■ What is being asked ■
Transcribe every entry that follows exactly, omitting all pictures.

■ Given records ■
------------------------------------------------------------
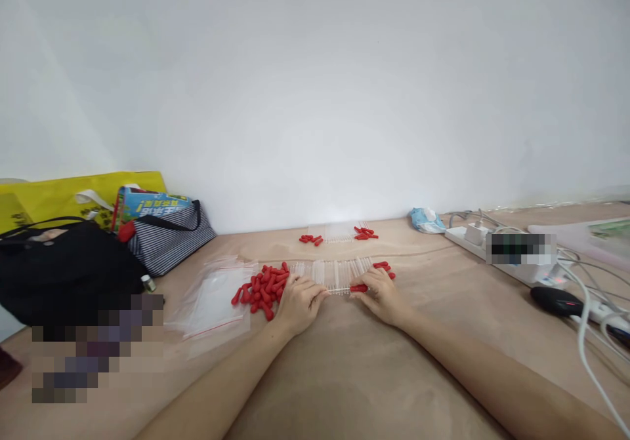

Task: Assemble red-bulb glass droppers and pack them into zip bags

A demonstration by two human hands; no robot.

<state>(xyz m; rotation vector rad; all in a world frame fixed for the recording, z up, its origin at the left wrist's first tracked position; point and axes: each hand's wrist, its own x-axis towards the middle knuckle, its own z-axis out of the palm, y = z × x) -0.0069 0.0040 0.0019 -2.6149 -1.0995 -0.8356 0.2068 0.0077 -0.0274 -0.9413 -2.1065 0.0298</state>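
Note:
In the middle of the table, my left hand (299, 301) pinches one end of a thin clear dropper tube (338, 290). The tube lies level between my two hands. At its other end my right hand (382, 296) grips a red rubber bulb (359, 288); whether the tube sits inside the bulb is too small to tell. Behind my hands lies a row of similar clear tubes (329, 272). A heap of red bulbs (266, 286) is just left of my left hand, and a few more red bulbs (382, 266) lie beyond my right hand.
Clear zip bags (216, 302) lie left of the heap. Near the wall are another bag with tubes (339, 233) and red bulbs (365, 233). Black (63, 269) and striped bags (172, 237) stand left; a power strip (512, 263) with cables and a black mouse (556, 301) lie right.

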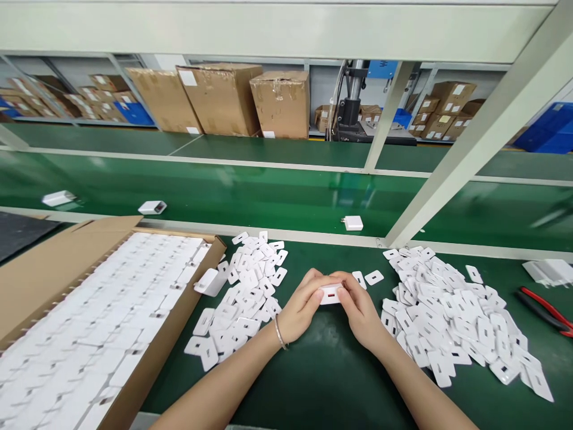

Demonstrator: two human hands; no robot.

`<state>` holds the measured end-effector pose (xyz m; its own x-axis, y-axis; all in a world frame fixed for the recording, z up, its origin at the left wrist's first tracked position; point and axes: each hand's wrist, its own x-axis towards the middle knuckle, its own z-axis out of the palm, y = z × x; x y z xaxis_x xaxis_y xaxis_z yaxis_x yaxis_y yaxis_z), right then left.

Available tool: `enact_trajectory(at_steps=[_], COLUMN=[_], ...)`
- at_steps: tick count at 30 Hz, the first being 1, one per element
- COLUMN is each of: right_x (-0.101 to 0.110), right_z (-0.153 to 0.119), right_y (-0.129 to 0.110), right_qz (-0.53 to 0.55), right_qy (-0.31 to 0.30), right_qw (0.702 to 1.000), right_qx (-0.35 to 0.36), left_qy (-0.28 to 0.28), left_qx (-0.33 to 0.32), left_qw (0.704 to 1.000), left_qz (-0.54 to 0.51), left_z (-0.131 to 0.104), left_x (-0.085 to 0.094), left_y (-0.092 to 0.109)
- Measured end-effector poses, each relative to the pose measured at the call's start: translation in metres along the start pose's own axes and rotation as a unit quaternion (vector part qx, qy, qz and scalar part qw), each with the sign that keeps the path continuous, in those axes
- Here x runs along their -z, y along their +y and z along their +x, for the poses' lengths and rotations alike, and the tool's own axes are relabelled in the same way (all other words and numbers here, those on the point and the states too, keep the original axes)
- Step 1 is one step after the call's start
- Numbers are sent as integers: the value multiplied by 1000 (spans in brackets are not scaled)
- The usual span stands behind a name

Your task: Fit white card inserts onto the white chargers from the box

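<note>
A white USB charger (330, 295) sits between both hands above the green table, its face with a small reddish-orange port turned toward me. My left hand (306, 298) is closed on its left side, thumb on the near face. On the other side my right hand (358, 304) grips it the same way, thumb against the face's right edge. The fingers hide the charger's back. Loose white slotted cover plates lie in a pile to the left (246, 292) and a larger pile to the right (452, 316). Two plates (374, 277) lie just beyond my right hand.
At left, an open cardboard box (174, 340) holds rows of white chargers; one charger (210, 282) leans by its edge. Single chargers (353, 223) lie on the green strip behind. Red-handled pliers (546, 310) and more chargers (550, 272) are far right. A slanted post (474, 131) stands ahead.
</note>
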<state>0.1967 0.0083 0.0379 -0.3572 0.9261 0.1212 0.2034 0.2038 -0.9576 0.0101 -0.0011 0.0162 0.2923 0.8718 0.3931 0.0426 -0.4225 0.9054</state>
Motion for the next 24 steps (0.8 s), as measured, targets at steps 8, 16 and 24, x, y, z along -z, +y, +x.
enact_trajectory(at_steps=[8, 16, 24], right_x=[0, -5, -5], right_z=[2, -1, -1], right_y=[-2, 8, 7], right_qz=[18, -21, -47], right_qy=[5, 48, 5], right_qw=[1000, 999, 999], right_qx=[8, 14, 22], left_qy=[4, 13, 77], left_qx=[-14, -27, -34], left_qw=[1000, 999, 996], left_qz=[26, 19, 28], left_z=[-2, 0, 2], left_x=[-4, -4, -5], left_y=[-3, 4, 2])
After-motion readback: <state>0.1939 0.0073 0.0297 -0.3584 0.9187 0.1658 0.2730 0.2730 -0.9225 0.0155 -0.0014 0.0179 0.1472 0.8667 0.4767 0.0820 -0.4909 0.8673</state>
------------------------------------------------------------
■ Answer below ■
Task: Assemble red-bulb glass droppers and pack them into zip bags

A demonstration by two human hands; no robot.

<state>(xyz m; rotation vector rad; all in a world frame fixed for the recording, z up, its origin at the left wrist's first tracked position; point and axes: each hand's wrist, its own x-axis towards the middle knuckle, its own z-axis out of the palm, y = z × x) -0.0069 0.0040 0.0019 -2.6149 -1.0995 -0.8356 0.2068 0.0077 -0.0274 -0.9413 -2.1065 0.0298</state>
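Note:
In the middle of the table, my left hand (299, 301) pinches one end of a thin clear dropper tube (338, 290). The tube lies level between my two hands. At its other end my right hand (382, 296) grips a red rubber bulb (359, 288); whether the tube sits inside the bulb is too small to tell. Behind my hands lies a row of similar clear tubes (329, 272). A heap of red bulbs (266, 286) is just left of my left hand, and a few more red bulbs (382, 266) lie beyond my right hand.
Clear zip bags (216, 302) lie left of the heap. Near the wall are another bag with tubes (339, 233) and red bulbs (365, 233). Black (63, 269) and striped bags (172, 237) stand left; a power strip (512, 263) with cables and a black mouse (556, 301) lie right.
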

Demonstrator: two human hands; no robot.

`<state>` holds the measured end-effector pose (xyz m; its own x-axis, y-axis; all in a world frame fixed for the recording, z up, its origin at the left wrist's first tracked position; point and axes: each hand's wrist, its own x-axis towards the middle knuckle, its own z-axis out of the palm, y = z × x; x y z xaxis_x xaxis_y xaxis_z yaxis_x yaxis_y yaxis_z), right then left.

Available tool: `enact_trajectory(at_steps=[_], COLUMN=[_], ...)`
- at_steps: tick count at 30 Hz, the first being 1, one per element
- COLUMN is each of: right_x (-0.101 to 0.110), right_z (-0.153 to 0.119), right_y (-0.129 to 0.110), right_qz (-0.53 to 0.55), right_qy (-0.31 to 0.30), right_qw (0.702 to 1.000), right_qx (-0.35 to 0.36), left_qy (-0.28 to 0.28), left_qx (-0.33 to 0.32), left_qw (0.704 to 1.000), left_qz (-0.54 to 0.51), left_z (-0.131 to 0.104), left_x (-0.085 to 0.094), left_y (-0.092 to 0.109)
- Measured end-effector poses, each relative to the pose measured at the call's start: translation in metres along the start pose's own axes and rotation as a unit quaternion (vector part qx, qy, qz and scalar part qw), each with the sign that keeps the path continuous, in those axes
- Here x runs along their -z, y along their +y and z along their +x, for the poses' lengths and rotations alike, and the tool's own axes are relabelled in the same way (all other words and numbers here, those on the point and the states too, keep the original axes)
- Step 1 is one step after the call's start
- Numbers are sent as integers: the value multiplied by 1000 (spans in brackets are not scaled)
- The usual span stands behind a name

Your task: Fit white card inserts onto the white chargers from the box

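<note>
A white USB charger (330, 295) sits between both hands above the green table, its face with a small reddish-orange port turned toward me. My left hand (306, 298) is closed on its left side, thumb on the near face. On the other side my right hand (358, 304) grips it the same way, thumb against the face's right edge. The fingers hide the charger's back. Loose white slotted cover plates lie in a pile to the left (246, 292) and a larger pile to the right (452, 316). Two plates (374, 277) lie just beyond my right hand.
At left, an open cardboard box (174, 340) holds rows of white chargers; one charger (210, 282) leans by its edge. Single chargers (353, 223) lie on the green strip behind. Red-handled pliers (546, 310) and more chargers (550, 272) are far right. A slanted post (474, 131) stands ahead.
</note>
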<state>0.1967 0.0083 0.0379 -0.3572 0.9261 0.1212 0.2034 0.2038 -0.9576 0.0101 -0.0011 0.0162 0.2923 0.8718 0.3931 0.0426 -0.4225 0.9054</state>
Motion for the next 24 steps (0.8 s), as measured, targets at steps 8, 16 and 24, x, y, z along -z, +y, +x.
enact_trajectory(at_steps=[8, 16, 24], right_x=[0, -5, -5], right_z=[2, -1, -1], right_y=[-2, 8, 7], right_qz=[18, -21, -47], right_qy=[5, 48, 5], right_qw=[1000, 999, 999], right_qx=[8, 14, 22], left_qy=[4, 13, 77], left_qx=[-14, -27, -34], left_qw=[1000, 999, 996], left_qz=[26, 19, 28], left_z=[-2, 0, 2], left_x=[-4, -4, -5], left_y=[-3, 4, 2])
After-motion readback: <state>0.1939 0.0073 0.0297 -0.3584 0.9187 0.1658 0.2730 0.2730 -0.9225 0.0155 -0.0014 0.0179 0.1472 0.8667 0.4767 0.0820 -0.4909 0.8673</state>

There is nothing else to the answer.